Jakob Lorber - Het Grote Johannes Evangelie (deel 1)

«« 238 / 242 »»
[1] Faustus zegt: 'Nu, spreek dan! Mijn woord van eer, er zal jullie geen haar gekrenkt worden!'
[2] Dan zegt een Farizeeër, verschrikkelijk bevend van doodsangst: 'Heer, schenkt u mij ook het leven, als ik spreek?'
[3] Faustus zegt: 'U ook; want u bent de minste van hen.'
[4] Dan schreeuwen de andere elf Farizeeën: 'Weet je dan met, dat je liever moet sterven - dan voor God een verrader te worden?!'
[5] Maar de ene Farizeeër zegt: 'Dat weet ik, maar van God is hier geen sprake; het gaat hier alleen maar om jullie schandalige bedrog tegenover de Romeinen. Door een schandelijke list wisten jullie de grote buit zo keurig van de Romeinen te stelen, dat de hele wereld zich daar echt over moet verbazen."
[6] Jij als eerste hoofdboef was gekleed in de kleding van de opperlandvoogd, die nu in Sidon, maar ook vaak in Tyrus resideert, je had de grote keizerlijke ring als teken van de macht en je had een gouden zwaard en de heersersstaf van heel Palestina, Coelesyrië, Klein-Azië en de gehele Pontus.
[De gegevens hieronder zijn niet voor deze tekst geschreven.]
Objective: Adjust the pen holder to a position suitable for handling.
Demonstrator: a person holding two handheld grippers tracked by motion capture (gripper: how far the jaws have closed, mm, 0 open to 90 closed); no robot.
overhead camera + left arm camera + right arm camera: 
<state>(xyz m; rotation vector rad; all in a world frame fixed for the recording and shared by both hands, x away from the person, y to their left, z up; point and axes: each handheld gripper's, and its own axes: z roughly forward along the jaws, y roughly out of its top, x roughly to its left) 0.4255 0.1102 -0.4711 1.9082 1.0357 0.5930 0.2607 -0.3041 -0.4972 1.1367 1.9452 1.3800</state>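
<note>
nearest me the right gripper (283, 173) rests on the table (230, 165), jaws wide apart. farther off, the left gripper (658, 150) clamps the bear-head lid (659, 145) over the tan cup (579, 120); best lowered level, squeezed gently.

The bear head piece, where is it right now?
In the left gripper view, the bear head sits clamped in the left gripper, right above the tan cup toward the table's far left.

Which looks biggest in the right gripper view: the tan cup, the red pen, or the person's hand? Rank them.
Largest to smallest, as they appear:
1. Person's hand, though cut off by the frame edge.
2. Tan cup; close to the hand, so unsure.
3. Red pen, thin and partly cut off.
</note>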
[7] Bovendien zie je er uiterlijk net zo oud uit als de hoogst eerwaardige grijsaard Cyrenius, je nam zijn naam aan en je had je een gevolg en een hofhouding aangeschaft, gelijkend op die van Cyrenius, daarbij zat je op een imposant paard. Toen de leider van het geldtransportje begroette als opperlandvoogd en je op een halve dagreis van Tyrus, denkend dat je de stadhouder was, de getekende bevelrollen gaf en daarbij dan ook de gelden en de schatten, die jouw verklede Romeinse soldaten in ontvangst namen, gaf je hem bevel om zo snel mogelijk naar de Pontus terug te trekken, omdat je met zekerheid vernomen had, dat daar vanwege de belastingafpersingen onlusten uitgebroken waren en dat de bewoners van de Achterpontus zich met sterke Skythenhorden tegen de overheersing van Rome verbonden hadden. Uitstel zou gevaarlijk zijn; daarom was hij als opperlandvoogd, na een korte en duidelijke opdracht van Rome, hem, de dappere overste van de Pontus en Klein-Azië, zo ver tegemoet getrokken, om hem in dit dringende geval de snelle terugweg een beetje te bekorten!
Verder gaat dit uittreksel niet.